**Study material**:
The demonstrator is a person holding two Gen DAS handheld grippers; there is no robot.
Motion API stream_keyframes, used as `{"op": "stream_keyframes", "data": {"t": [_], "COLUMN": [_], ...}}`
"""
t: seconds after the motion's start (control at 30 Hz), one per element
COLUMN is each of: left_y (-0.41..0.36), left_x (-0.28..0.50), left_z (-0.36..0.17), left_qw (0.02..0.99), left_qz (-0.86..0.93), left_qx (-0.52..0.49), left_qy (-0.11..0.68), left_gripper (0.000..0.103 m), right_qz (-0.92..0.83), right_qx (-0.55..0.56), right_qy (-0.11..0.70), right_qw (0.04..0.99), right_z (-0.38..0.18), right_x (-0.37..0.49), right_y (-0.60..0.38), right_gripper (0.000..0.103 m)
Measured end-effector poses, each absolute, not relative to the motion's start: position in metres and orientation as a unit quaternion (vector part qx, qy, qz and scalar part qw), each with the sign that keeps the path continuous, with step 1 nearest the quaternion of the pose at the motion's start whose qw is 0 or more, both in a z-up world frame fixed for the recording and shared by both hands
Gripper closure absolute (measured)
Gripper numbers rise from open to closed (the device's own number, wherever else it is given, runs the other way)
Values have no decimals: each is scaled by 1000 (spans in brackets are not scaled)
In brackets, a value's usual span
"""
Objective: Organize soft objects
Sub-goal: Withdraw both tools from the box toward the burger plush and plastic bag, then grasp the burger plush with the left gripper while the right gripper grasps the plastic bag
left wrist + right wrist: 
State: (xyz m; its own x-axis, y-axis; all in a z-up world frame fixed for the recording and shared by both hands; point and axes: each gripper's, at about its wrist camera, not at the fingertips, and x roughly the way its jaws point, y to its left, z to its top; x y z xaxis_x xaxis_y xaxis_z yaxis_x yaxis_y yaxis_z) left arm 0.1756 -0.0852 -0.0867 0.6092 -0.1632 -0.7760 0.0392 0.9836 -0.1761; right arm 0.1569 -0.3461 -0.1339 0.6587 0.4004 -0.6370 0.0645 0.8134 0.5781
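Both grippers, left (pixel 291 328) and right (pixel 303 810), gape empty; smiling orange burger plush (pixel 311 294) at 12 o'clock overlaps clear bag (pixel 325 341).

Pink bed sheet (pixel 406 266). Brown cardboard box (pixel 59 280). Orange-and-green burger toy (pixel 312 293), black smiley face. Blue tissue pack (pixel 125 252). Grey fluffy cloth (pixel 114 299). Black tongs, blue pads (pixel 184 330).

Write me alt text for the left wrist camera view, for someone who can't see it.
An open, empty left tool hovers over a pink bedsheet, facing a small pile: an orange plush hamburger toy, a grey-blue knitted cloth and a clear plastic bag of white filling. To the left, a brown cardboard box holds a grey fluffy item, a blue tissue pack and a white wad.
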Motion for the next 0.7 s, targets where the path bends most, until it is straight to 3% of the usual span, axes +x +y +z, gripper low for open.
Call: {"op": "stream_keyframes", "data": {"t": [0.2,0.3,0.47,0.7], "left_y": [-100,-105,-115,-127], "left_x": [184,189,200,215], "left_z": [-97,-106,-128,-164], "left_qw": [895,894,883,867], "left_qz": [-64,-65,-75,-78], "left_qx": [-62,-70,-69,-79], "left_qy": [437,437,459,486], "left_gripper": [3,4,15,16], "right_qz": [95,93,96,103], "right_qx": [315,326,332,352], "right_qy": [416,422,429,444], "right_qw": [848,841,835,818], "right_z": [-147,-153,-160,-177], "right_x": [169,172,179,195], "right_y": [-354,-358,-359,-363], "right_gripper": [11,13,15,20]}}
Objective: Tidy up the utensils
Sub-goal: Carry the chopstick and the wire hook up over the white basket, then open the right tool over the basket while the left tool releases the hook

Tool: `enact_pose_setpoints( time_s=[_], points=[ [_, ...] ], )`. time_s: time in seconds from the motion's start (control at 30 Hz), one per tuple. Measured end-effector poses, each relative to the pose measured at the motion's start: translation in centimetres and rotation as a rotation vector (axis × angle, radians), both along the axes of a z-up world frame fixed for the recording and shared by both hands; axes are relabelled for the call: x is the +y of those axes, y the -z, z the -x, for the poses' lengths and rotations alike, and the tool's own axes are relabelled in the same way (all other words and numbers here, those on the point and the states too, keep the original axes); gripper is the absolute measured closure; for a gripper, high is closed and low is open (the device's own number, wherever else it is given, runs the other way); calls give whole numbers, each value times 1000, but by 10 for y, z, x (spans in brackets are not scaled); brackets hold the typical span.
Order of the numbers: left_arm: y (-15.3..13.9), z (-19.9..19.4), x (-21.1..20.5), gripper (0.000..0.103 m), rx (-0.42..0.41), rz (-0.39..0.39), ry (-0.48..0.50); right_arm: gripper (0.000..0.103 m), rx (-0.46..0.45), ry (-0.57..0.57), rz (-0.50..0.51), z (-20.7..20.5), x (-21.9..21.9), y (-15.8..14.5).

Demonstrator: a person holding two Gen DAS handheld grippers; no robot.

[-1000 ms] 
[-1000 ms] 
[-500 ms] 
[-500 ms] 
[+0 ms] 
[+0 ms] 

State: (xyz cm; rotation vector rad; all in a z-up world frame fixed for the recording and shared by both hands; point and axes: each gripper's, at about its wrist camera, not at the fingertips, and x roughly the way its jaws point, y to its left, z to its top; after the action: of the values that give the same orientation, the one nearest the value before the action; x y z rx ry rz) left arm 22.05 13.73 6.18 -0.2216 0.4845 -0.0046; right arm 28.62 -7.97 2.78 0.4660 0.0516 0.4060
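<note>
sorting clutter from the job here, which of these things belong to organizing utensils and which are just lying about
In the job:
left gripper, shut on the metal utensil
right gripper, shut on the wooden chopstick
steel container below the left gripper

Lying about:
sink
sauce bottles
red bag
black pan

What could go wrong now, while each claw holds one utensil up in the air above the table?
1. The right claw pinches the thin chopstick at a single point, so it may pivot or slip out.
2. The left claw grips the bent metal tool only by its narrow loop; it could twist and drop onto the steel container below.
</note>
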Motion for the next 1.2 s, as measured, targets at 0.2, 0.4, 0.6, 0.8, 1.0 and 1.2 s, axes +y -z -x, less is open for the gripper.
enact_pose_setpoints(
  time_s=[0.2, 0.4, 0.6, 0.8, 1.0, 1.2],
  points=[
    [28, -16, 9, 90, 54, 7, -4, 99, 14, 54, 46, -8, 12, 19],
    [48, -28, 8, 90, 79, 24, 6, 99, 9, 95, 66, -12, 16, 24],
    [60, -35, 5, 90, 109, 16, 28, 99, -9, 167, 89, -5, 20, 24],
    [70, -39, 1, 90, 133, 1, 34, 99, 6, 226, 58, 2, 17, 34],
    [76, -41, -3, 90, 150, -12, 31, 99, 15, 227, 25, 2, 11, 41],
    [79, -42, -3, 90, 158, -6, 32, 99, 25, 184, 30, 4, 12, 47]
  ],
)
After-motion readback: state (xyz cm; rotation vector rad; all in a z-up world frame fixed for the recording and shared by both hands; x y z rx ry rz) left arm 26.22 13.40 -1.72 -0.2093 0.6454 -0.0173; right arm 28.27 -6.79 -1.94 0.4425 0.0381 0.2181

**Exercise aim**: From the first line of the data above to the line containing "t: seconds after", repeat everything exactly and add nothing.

**Result**:
The demonstrator is a person holding two Gen DAS handheld grippers; there is no robot.
Motion API stream_keyframes, used as `{"op": "stream_keyframes", "data": {"t": [_], "COLUMN": [_], ...}}`
"""
t: seconds after the motion's start (control at 30 Hz), one per element

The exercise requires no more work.